D. the parental Rock-thing with the soft, smooth skin is heterozygous at the gene and the th+ allele is dominant.
E. neither allele is dominant
4. There is a population of alien dogs, species Dogus Cute-ee-us, that live on the planet Woof. Their genomes and biology are amazingly identical to the genomes and biology of earth dogs. Consider a di-hybrid cross, where the first locus has alleles A and a, and second locus has alleles B and b. Each additional copy of either an A or B allele in the two-locus genotype increases the friendliness of the dog. Friendliness is measured by the Wilcoxon-Canus Amicus Diagnostic Scale (WCADS). There are five categories: 0 = Unfriendly/Loner (although not aggressive); 1 = Somewhat friendly/shy; 2 = Friendly; 3 = Very friendly; 4 = Maximally friendly. For example, an alien dog with a two-locus genotype of Aabb would have a Somewhat friendly/shy behavior, since there is one copy of A and zero copies of B, adding to a score of 1 for the WCADS. Similarly, an alien dog with a two-locus genotype of AaBB has a Very friendly behavior (one copy of A + two copies of B = three copies total of A or B). In the following mating: AaBb x AaBb, what is the expected ratio of Maximally friendly:Very friendly:Friendly:Somewhat friendly:Unfriendly alien dogs in the offspring, assuming the parents produce a very large litter?
A. 1:2:3:2:1
B. Question cannot be answered with the information given.
C. 1:4:6:4:1
D. 9:3:3:1
E. 0:1:1:1:0
5.For an X-linked recessive trait, if a female fly who is a carrier for the trait-allele is crossed with a male who does not show the trait, what proportion of the offspring will show the trait?
A. 0.75 B. 0.25 C. 1 D. 0.5 E. 0
6.When Freddy the fly, who has big eyes (the mutant phenotype), mates with Fredonia the fly, who has small eyes, their offspring appear in the following proportions:
Table 1. Offspring phenotypes with proportions :Phenotype Proportion Big-eyes, female 25% Small-eyes, female 25% Big-eyes, male 25% Small-eyes, male 25%
Note that the gene for eye size is autosomal. Fredonia is homozygous at the eye size locus. The most likely explanation for observing these proportions is:
A. Fredonia doesn't like Freddy.
B. The gene coding for big eye size is autosomal recessive trait.
C. The gene coding for big eye size is X-linked recessive.
D. The gene for big eye size is autosomal dominant.
E. The genes coding for big eye size and gender appear on the same chromosome.
7.Given genes A, B, and C with phenotypes: Gene A Phenotype: Triceratops leg curvature; Gene B Phenotype: Farfeggnuggen wing vein; Gene C Phenotype: Muppeteritus antennae.
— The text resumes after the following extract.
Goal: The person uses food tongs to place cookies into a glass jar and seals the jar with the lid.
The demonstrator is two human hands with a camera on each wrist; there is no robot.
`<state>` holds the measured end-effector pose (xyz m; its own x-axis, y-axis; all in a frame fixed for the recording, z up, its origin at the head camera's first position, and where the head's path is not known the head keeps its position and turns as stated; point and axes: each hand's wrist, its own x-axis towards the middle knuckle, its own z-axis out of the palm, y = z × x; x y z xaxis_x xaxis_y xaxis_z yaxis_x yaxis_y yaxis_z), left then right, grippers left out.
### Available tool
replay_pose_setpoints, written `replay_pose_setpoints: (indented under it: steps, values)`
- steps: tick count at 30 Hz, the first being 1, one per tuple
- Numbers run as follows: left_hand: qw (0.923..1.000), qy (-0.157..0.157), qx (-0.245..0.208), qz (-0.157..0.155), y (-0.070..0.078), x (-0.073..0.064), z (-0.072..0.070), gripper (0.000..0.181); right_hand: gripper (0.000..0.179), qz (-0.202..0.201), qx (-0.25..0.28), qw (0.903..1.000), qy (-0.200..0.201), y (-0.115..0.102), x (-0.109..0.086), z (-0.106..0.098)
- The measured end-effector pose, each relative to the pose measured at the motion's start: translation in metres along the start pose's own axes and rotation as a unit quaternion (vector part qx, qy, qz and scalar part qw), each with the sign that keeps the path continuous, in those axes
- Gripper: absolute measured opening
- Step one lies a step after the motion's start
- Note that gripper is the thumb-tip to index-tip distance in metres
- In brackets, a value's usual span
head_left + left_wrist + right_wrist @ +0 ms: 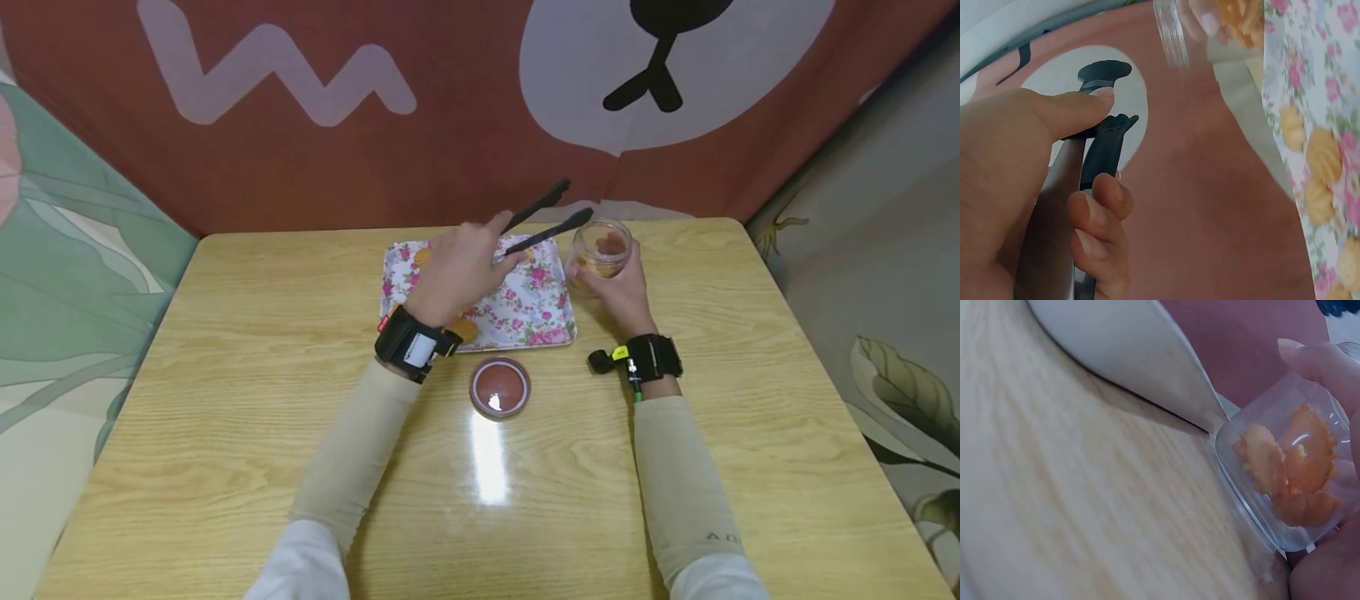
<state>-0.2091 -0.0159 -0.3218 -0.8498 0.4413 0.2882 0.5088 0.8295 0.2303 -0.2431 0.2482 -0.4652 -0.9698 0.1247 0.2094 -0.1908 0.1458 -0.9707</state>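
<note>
Tongs (551, 232) are gripped in the left hand (465, 267); the thumb bears on one arm and the curled fingers close round the other. The two dark tips stand apart, and no item is visible between them. Jar (579, 252), clear and uncapped, is gripped in the right hand (626, 287) with the thumb on the near left wall and the hand wrapped round the right side.

Governing relation: the jar lies to the right of the left hand, just beyond the right edge of the floral tray (517, 310). The long axis of the tongs runs rightward and away from the person, so the tips sit at the far-left side of the jar mouth. The nearer tip overlaps the rim in the head view; whether it is above or behind the rim cannot be told. Any entry into the mouth would, by judgement, require the tips to swing toward the person and to the right.

Cookies (1310, 450) rest inside the jar. Further cookies on the tray (1324, 155) lie at its left side and along its far edge. Round lid (500, 388) lies on the table (225, 375), on the person's side of the tray.
</note>
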Motion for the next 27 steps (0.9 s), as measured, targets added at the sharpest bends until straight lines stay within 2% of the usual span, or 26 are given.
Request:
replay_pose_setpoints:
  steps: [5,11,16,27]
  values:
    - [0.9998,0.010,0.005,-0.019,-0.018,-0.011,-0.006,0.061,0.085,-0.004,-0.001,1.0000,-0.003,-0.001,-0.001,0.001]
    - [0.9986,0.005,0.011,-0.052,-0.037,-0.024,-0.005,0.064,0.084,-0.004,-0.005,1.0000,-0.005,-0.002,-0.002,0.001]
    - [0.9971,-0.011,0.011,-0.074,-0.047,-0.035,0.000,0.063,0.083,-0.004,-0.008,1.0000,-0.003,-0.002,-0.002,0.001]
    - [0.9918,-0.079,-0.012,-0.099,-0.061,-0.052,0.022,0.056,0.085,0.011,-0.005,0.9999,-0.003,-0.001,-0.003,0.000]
And given the following table of phenotype counts (where "+" refers to wild-type phenotype):
ABC 326
AB+ 6
A+C 26
A++ 124
+BC 121
+B+ 32
++C 4
+++ 314
which gene is in the middle?
A. B.
B. There is no middle gene. A is on a different chromosome than B and C
C. C
D. A.
E. There is no middle gene. A is linked to B, but not to C.
Explanation / Answer
1. We have to do the following cross: Aa x Aa which will give us the result AA : Aa : aa in the ratio 1:2:1.
therefore the probability of each genotype is 1/4, 2/4, 1/4.
question asks us to tell the probability of having atleast one aa genotype which could be obtained by doing:
1 - probability of all dominant
now probability of all dominant = 3/4 and if all 5 are dominant, then probability becomes (3/4) ^5 which is 0.23
so 1- 0.23 = 0.77 or 0.763 hence option A.
2. In this question frequency of R = 0.76 so the frequency of r = 0.24 . In a cross of Rr x Rr , there would be both Rr and RR who would not perform guitar swings.
probability of RR = 0.76 x 0.76 = 0.5776
probability of Rr = 0.76 x 0.24 = 0.1824
probability rr = 1 - probability of RR and Rr
therefore it is 1 - 0.76 = 0.24 therefore it is option E.
3. here the gene th+ codes for hard skin and th codes for soft skin.
when we cross a hard skin with soft skin organism, we obtain all soft skin rock things, this shows that th allele is dominant to th+
the parental cross could be shown like this:
thth x th+th+ this will give all the genotypes as th th+
which shows option A is correct.
4. since the cross says we cross AaBb x AaBb
which will give the results: AABB = 1/16 = maximally friendly , aabb = 1/16 = unfriendly, very friendly ones will have 3 capital letters which are 4 in number , the friendly ones will have a score of 2 which means two capital letters which are 6 in number. somewhat friendly ones will have only 1 capital letter which are 4 in no. so the ratio would be Maximally friendly:Very friendly:Friendly:Somewhat friendly:Unfriendly = 1:4:6:4:1
therefore the correct option is C.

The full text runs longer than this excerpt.